● WHAT THE TASK ASKS
Line by line, output the data that follows exactly as written.

● DATASET EXCERPT
_ _ _ _ _

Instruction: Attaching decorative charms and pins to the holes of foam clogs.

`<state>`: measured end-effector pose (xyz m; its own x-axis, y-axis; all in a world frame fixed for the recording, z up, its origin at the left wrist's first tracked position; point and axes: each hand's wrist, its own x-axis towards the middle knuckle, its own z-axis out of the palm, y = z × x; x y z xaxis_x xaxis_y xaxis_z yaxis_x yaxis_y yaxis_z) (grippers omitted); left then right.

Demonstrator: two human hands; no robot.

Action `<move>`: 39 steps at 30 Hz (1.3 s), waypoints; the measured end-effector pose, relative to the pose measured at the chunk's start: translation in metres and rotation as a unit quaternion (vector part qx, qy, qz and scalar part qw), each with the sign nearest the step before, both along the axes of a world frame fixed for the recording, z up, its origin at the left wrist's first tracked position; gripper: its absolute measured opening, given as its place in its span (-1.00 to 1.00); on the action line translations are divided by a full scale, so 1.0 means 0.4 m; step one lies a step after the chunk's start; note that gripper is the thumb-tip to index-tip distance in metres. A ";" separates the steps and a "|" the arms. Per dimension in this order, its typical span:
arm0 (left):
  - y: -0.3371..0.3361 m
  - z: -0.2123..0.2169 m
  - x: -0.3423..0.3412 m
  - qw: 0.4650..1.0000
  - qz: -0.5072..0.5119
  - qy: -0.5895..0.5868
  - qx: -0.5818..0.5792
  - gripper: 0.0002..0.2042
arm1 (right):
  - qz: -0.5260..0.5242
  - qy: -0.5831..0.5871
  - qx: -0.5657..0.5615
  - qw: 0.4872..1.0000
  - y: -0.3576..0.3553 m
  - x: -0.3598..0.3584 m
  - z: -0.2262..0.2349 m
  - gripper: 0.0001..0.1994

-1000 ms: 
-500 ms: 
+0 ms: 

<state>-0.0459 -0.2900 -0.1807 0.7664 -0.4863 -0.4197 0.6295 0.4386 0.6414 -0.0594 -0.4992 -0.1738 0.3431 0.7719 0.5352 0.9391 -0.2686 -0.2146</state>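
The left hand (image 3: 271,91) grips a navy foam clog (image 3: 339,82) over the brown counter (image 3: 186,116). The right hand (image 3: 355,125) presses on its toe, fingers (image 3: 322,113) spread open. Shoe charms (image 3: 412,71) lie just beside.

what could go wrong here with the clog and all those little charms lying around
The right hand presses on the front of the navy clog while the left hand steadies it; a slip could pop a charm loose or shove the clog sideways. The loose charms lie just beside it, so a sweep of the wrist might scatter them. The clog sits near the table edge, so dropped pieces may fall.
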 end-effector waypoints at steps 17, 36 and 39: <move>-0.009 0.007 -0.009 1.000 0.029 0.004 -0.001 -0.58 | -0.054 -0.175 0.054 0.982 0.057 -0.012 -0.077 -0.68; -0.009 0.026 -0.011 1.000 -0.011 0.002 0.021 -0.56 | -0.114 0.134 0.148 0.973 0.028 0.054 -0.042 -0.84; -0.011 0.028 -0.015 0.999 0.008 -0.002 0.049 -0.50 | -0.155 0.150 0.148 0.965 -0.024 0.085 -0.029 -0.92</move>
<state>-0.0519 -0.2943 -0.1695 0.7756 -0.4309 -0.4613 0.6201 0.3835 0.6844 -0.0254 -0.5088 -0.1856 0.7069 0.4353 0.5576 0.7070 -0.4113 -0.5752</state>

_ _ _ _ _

● REPLY TO THE TASK
Instruction: Attaching decorative charms and pins to the holes of foam clogs.

`<state>`: measured end-effector pose (xyz m; its own x-axis, y-axis; all in a world frame fixed for the recording, z up, its origin at the left wrist's first tracked position; point and axes: each hand's wrist, its own x-axis towards the middle knuckle, its own z-axis out of the palm, y = z × x; x y z xaxis_x xaxis_y xaxis_z yaxis_x yaxis_y yaxis_z) (grippers omitted); left then right.

Demonstrator: two human hands; no robot.

Action `<move>`: 39 steps at 30 Hz (1.3 s), waypoints; the measured end-effector pose, relative to the pose measured at the chunk's start: translation in metres and rotation as a unit quaternion (vector part qx, qy, qz and scalar part qw), each with the sign nearest the step before, both along the axes of a world frame fixed for the recording, z up, its origin at the left wrist's first tracked position; gripper: its absolute measured opening, given as its place in its span (-1.00 to 1.00); on the action line translations are divided by a full scale, so 1.0 means 0.4 m; step one lies a step after the chunk's start; note that gripper is the thumb-tip to index-tip distance in metres. A ";" separates the steps and a "|" the arms. Per dimension in this order, its typical span:
arm0 (left):
  - y: -0.3371..0.3361 m
  - z: -0.2123..0.2169 m
  - x: -0.3423..0.3412 m
  - qw: 0.4650..1.0000
  - qz: -0.5072..0.5119
  - qy: -0.5895..0.5868
  - qx: -0.5818..0.5792
  - gripper: 0.0002..0.2042
arm1 (right):
  - qz: -0.5260..0.5242
  - qy: -0.5831..0.5871
  - qx: -0.5657..0.5615
  - qw: 0.4872..1.0000
  - y: -0.3576..0.3553 m
  - x: -0.3598..0.3584 m
  - z: -0.2262..0.2349 m
  - gripper: 0.0001..0.1994

-1000 ms: 
-500 ms: 
+0 ms: 

<state>-0.0459 -0.2900 -0.1807 0.7664 -0.4863 -0.4197 0.6295 0.4386 0.6414 -0.0594 -0.4992 -0.1738 0.3431 0.7719 0.5352 0.9391 -0.2686 -0.2146</state>
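The left hand (image 3: 271,91) grips a navy foam clog (image 3: 339,82) over the brown counter (image 3: 186,116). The right hand (image 3: 355,125) presses on its toe, fingers (image 3: 322,113) spread open. Shoe charms (image 3: 412,71) lie just beside.

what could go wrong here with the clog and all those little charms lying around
The right hand presses on the front of the navy clog while the left hand steadies it; a slip could pop a charm loose or shove the clog sideways. The loose charms lie just beside it, so a sweep of the wrist might scatter them. The clog sits near the table edge, so dropped pieces may fall.
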 end-effector waypoints at steps 17, 36 and 39: <move>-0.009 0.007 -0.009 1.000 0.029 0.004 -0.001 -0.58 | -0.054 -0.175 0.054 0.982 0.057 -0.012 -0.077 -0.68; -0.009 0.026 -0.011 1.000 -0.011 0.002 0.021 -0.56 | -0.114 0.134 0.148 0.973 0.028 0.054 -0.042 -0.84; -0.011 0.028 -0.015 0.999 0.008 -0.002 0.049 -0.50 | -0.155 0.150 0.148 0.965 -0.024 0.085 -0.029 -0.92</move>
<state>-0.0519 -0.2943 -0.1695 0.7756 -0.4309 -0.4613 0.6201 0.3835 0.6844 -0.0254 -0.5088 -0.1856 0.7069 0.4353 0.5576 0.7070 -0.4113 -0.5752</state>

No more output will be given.